--- WORK TASK ---
The lines below starting at the line containing "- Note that" and ending at the line containing "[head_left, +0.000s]" are to be repeated exactly, with both ends kept and nothing else added.

---+---

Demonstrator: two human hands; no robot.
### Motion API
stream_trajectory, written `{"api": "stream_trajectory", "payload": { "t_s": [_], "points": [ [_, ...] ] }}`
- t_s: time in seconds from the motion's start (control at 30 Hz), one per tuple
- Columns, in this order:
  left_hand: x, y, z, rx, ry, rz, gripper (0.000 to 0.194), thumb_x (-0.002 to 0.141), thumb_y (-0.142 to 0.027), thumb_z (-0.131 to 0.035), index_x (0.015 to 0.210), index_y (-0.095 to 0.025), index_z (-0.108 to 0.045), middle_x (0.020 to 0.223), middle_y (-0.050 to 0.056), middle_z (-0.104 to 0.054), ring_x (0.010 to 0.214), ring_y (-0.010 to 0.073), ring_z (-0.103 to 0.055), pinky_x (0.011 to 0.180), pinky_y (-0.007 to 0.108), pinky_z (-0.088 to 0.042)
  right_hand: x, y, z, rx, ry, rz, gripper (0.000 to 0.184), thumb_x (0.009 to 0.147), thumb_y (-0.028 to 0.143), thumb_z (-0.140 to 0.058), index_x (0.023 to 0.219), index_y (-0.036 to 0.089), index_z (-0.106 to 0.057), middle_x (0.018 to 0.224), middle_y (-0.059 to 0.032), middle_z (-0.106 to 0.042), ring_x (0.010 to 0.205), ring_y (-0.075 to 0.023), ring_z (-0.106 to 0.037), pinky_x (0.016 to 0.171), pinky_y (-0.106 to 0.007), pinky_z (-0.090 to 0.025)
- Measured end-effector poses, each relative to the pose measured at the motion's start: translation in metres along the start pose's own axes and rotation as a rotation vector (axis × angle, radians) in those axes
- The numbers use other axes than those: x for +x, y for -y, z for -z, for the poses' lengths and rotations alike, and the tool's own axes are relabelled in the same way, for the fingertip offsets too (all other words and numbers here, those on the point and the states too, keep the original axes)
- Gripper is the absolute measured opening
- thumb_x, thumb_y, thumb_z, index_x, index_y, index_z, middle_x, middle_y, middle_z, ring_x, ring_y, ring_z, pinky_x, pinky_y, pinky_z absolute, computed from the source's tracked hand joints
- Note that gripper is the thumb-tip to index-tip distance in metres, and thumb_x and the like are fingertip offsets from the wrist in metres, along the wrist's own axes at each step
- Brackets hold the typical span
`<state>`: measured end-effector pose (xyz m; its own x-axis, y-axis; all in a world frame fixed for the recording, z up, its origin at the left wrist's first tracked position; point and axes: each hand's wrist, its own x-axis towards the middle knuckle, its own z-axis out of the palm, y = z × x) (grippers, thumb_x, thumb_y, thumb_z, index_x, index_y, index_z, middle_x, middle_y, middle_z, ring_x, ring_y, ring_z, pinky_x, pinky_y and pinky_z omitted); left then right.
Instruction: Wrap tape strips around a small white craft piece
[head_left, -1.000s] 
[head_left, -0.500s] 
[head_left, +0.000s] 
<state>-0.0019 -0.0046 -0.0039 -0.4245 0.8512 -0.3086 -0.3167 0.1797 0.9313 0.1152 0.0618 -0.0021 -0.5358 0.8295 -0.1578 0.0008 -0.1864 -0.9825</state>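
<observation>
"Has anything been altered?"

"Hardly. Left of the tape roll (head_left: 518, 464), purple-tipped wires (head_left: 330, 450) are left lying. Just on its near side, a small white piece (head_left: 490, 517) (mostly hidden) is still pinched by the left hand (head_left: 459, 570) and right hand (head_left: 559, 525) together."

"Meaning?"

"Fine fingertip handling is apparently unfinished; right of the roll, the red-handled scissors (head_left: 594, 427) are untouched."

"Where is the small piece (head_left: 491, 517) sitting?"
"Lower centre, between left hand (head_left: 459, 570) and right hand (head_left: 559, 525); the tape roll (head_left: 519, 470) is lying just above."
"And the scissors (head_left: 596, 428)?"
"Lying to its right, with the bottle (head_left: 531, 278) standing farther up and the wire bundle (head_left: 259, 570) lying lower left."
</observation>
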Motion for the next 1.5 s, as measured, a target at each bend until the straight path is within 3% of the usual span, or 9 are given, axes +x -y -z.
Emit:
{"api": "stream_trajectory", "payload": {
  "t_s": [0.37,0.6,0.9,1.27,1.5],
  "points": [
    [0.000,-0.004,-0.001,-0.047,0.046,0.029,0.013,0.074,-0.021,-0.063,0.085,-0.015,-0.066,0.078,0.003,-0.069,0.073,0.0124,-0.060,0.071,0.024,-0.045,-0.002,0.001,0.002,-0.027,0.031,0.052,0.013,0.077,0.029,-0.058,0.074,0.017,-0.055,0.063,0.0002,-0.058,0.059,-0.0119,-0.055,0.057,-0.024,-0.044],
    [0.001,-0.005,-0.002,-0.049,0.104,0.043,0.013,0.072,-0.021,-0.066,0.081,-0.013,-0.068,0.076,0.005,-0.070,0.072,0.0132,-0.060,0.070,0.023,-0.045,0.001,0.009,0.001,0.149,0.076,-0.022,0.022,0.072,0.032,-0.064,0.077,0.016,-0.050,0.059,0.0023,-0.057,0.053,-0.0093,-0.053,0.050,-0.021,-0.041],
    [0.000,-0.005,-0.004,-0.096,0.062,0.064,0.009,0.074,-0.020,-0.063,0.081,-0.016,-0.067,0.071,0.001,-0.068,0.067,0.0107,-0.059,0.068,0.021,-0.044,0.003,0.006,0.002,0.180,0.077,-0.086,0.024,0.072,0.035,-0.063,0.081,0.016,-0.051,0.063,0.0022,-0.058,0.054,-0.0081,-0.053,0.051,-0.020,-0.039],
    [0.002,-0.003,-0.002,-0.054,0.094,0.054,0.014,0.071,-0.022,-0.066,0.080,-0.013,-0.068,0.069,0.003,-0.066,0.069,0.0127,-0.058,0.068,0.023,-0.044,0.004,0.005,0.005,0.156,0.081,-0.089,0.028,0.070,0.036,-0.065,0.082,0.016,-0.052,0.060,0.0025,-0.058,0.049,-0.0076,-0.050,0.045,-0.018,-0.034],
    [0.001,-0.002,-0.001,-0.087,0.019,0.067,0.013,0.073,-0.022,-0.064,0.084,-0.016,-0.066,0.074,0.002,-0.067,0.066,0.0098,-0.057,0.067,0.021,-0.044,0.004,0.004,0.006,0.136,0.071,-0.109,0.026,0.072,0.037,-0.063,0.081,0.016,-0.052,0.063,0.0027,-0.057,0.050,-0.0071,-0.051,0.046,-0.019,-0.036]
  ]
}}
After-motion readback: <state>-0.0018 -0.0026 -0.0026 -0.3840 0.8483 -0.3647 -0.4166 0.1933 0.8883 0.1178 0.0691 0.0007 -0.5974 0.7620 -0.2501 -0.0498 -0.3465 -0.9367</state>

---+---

--- TASK RESPONSE ---
- Note that gripper is the thumb-tip to index-tip distance in metres, and thumb_x and the like are fingertip offsets from the wrist in metres, along the wrist's own axes at each step
- Brackets hold the typical span
`<state>`: measured end-effector pose (xyz m; its own x-axis, y-axis; all in a world frame fixed for the recording, z up, its origin at the left wrist's first tracked position; point and axes: each hand's wrist, its own x-axis towards the middle knuckle, its own z-axis out of the palm, y = z × x) (grippers, thumb_x, thumb_y, thumb_z, index_x, index_y, index_z, middle_x, middle_y, middle_z, ring_x, ring_y, ring_z, pinky_x, pinky_y and pinky_z omitted); left then right.
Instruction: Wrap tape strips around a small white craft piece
[head_left, -1.000s] 
[head_left, -0.500s] 
[head_left, +0.000s] 

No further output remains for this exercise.